_Work task:_ If a line in the data below holds the word "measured", copy it.

_Collected material:_
Start of Block
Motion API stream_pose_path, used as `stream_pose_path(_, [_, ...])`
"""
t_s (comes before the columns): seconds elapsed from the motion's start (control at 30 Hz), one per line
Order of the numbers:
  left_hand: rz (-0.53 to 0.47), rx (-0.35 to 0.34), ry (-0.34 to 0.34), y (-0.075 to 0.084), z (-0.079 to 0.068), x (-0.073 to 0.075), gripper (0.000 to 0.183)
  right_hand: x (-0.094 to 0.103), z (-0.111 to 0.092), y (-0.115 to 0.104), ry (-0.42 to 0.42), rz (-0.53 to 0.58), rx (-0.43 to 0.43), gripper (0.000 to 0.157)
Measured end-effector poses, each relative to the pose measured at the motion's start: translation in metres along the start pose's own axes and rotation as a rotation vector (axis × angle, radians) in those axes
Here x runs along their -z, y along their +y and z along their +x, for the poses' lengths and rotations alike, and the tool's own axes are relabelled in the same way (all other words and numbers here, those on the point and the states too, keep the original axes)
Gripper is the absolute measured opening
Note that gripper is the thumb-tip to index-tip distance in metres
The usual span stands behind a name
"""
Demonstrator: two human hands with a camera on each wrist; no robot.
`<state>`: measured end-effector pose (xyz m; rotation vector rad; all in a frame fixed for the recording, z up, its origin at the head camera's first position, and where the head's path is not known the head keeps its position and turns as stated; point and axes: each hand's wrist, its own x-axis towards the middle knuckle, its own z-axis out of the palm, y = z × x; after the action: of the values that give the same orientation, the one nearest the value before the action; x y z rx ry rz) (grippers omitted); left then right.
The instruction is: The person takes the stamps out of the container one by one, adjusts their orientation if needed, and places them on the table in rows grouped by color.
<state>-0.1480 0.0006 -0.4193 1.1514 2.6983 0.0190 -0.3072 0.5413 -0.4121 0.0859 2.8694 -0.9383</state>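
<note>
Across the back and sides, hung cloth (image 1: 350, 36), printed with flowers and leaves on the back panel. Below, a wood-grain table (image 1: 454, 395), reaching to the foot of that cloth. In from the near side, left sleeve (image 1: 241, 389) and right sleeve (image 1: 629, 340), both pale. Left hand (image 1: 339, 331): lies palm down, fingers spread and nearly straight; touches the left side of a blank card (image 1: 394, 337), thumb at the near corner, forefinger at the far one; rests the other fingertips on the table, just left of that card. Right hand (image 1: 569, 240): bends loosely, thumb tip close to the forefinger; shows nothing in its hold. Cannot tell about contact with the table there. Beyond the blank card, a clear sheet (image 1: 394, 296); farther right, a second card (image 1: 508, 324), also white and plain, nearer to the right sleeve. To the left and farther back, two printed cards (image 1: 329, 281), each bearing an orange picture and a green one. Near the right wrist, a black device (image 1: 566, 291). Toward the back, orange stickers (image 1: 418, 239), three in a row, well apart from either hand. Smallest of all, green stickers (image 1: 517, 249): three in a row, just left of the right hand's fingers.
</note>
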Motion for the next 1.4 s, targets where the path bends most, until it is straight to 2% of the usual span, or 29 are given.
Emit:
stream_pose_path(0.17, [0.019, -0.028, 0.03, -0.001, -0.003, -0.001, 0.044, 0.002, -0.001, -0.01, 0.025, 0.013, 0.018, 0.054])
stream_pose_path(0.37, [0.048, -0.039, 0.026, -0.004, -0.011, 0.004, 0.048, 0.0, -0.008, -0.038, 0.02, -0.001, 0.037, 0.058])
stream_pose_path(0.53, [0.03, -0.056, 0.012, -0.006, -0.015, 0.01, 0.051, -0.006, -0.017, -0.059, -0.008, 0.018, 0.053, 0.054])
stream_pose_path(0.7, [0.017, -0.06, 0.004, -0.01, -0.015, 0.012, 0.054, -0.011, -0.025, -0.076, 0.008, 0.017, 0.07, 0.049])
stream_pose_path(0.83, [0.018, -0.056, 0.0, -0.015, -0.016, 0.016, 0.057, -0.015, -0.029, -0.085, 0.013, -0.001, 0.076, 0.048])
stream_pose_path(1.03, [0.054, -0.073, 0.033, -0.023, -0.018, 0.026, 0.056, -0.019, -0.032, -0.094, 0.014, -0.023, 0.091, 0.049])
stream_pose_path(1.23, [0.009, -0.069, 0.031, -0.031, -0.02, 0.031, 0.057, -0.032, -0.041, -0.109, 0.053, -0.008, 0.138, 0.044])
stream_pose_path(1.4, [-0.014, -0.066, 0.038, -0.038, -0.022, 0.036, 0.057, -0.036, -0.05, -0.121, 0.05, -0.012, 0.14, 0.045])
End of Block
_Solution for this problem:_
Measured end-effector poses, each relative to the pose measured at the motion's start: translation in metres along the start pose's own axes and rotation as a rotation vector (axis × angle, radians) in those axes
Gripper is the absolute measured opening
`<state>`: measured end-effector pose (xyz m; rotation vector rad; all in a frame fixed for the recording, z up, its origin at the head camera's first position, and where the head's path is not known the head keeps its position and turns as stated; point and axes: each hand's wrist, its own x-axis towards the middle knuckle, its own z-axis out of the palm, y = z × x; after the action: of the values that give the same orientation, the one nearest the value before the action; x y z rx ry rz) (grippers omitted); left then right.

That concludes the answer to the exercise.